## What is required
Lines from the beginning of the data below through the one containing "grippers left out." are to be printed exactly as they appear.

---

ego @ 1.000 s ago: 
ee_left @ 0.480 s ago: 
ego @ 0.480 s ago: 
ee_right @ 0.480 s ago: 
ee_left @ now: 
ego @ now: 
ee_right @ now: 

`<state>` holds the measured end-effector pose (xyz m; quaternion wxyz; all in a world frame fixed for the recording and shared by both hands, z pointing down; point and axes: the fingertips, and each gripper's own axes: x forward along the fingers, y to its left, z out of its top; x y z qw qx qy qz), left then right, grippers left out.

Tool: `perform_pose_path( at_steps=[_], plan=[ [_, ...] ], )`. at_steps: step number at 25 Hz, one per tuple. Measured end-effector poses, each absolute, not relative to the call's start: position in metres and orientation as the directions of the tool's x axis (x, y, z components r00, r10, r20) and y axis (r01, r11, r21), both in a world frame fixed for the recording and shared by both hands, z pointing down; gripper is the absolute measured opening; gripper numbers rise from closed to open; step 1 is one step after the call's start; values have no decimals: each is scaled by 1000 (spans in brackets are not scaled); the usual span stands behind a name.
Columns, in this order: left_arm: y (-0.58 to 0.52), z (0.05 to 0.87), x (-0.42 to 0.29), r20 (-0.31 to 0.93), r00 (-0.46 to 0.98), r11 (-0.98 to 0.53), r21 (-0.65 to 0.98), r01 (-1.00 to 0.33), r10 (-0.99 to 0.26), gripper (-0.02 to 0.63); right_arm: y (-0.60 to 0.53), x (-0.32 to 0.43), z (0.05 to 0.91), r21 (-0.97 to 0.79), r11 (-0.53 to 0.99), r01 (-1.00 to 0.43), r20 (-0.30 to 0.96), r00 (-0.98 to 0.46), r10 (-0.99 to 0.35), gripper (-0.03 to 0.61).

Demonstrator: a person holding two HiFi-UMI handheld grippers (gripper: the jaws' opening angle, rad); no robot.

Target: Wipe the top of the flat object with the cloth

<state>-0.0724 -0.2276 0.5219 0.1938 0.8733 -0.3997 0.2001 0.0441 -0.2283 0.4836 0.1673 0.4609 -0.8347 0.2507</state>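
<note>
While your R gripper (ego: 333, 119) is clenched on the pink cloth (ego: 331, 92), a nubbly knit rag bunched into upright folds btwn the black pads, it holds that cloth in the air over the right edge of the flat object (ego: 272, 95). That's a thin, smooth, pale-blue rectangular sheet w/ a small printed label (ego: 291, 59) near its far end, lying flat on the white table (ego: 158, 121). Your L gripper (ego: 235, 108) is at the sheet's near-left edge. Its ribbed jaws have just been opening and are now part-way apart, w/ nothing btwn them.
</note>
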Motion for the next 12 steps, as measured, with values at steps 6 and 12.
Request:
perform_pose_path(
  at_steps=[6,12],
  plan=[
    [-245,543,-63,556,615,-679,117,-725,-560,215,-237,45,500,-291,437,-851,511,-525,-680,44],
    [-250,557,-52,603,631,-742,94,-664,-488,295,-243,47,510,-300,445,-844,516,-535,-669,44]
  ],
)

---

## Written answer
ego @ 1.000 s ago: 
ee_left @ 0.480 s ago: 
ego @ 0.480 s ago: 
ee_right @ 0.480 s ago: 
ee_left @ now: 
ego @ now: 
ee_right @ now: 

`<state>` holds the measured end-effector pose (xyz m; quaternion wxyz; all in a world frame fixed for the recording and shared by both hands, z pointing down; point and axes: the fingertips, and each gripper's own axes: x forward along the fingers, y to its left, z out of its top; x y z qw qx qy qz), left then right, grippers left out.

With this, the output is complete.